Additional Grounds for Summary Judgment
[33] There are other reasons why I am deciding to grant summary judgment to Ms. Dadgostar. On this motion, based on the material filed, I make the following findings:
a. the terms of the Letter Offer were implicitly time limited;
b. the terms of the Letter Offer were incomplete in so far as offering to settle all issues between the parties;
c. the correspondence subsequent to the making of the Letter Offer disclosed a clear intention by Ms. Dadgostar to withdraw the Letter Offer; and
d. Dr. Shafiee has attempted to impose new or additional terms less favourable to Ms. Dadgostar in purporting to accept the Letter Offer as final.
[34] I will now discuss these findings in turn.
The Letter Offer was time limited
[35] The structure of the Letter Offer leads me to the conclusion that it was only available to be accepted for a limited time. The seven different "deficiencies and issues" were barriers to settlement in Ms. Dadgostar's mind and were identified as preventing her from making an informed counter-offer, which is to say, she was actively considering what Dr. Shafiee had offered at the four-way meeting, decided against accepting it, and simply restated what she had offered at that meeting. In my view, it is clear this Letter Offer is therefore tentative at best, qualified, and time limited. The first sentence of the second page identifies Ms. Dadgostar's intention that the Letter Offer was time limited. It was described as a "current offer", which is a temporal reference. It implies availability for acceptance in the short term. It implies the offer terms could change if not immediately accepted. It was not expressed as being "final" which in my view, would give it a longer shelf life.
[36] The Letter Offer conveys the idea that if Dr. Shafiee wanted to avoid dealing or answering the "deficiencies and issues" Ms. Dadgostar identified after the four-way meeting, her offer was immediately available to be accepted. In my view, once a step got taken by Dr. Shafiee to deal with said "deficiencies and issues" and he did not immediately accept the terms of the Letter Offer, the Letter Offer expired. The immediacy was gone. The Letter Offer was no longer "current".
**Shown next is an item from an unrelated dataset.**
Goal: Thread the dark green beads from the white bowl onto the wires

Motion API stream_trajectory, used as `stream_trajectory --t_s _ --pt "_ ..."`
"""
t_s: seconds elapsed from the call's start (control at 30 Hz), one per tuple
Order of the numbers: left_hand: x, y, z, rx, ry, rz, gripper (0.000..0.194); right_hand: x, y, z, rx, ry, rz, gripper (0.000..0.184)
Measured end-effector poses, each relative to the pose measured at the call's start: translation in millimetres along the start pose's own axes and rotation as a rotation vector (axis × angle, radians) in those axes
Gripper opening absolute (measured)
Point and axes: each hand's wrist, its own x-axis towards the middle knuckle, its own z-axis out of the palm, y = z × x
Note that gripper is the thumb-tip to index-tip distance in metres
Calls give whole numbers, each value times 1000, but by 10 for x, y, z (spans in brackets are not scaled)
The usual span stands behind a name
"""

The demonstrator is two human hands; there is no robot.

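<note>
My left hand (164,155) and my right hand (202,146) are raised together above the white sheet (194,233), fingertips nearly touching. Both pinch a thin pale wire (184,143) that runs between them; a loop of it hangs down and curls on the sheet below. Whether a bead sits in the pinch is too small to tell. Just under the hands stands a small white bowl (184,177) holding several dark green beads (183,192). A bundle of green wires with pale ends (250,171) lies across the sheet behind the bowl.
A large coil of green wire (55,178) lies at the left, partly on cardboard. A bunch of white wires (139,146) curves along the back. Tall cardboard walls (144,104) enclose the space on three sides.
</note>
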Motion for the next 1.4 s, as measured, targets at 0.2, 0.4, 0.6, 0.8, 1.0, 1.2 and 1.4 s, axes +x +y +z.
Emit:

The Letter Offer was an incomplete offer
[37] I accept the evidence of Ms. Dadgostar on this motion that as of November 10, 2022, she was missing a number of key pieces of financial disclosure and valuation evidence. She did not have her own business valuation report. The income number for child and spousal support purposes in the Letter Offer appears to be based on Dr. Shafiee's average income of the four proceeding years. Ms. Dadgostar had a 2018 valuation that placed Dr. Shafiee's practice to be worth approximately 1.6 million dollars. Ultimately, Ms. Dadgostar obtained a valuation 3.4 million dollars higher based on 2021 financial statements. I accept her evidence that the values used for equalization purposes were inaccurate; the house value was 100% allocated to her with only 50% of the mortgage and line of credit which was secured against it, and treated as a deduction. I accept the value of the home at 2.7 million was high based on a further appraisal received as of June 2022 placing it at 1.4 million. There was also an issue of the notional disposition costs Dr. Shafiee used for his RRSPs.
[38] In my view, these deficiencies rest on Dr. Shafiee's failure to fully and fairly disclose the value of these assets as is the obligation of all family law litigants. This adds a degree of unfairness to his attempt in December 2023 to accept a year-old offer that was made with incomplete information.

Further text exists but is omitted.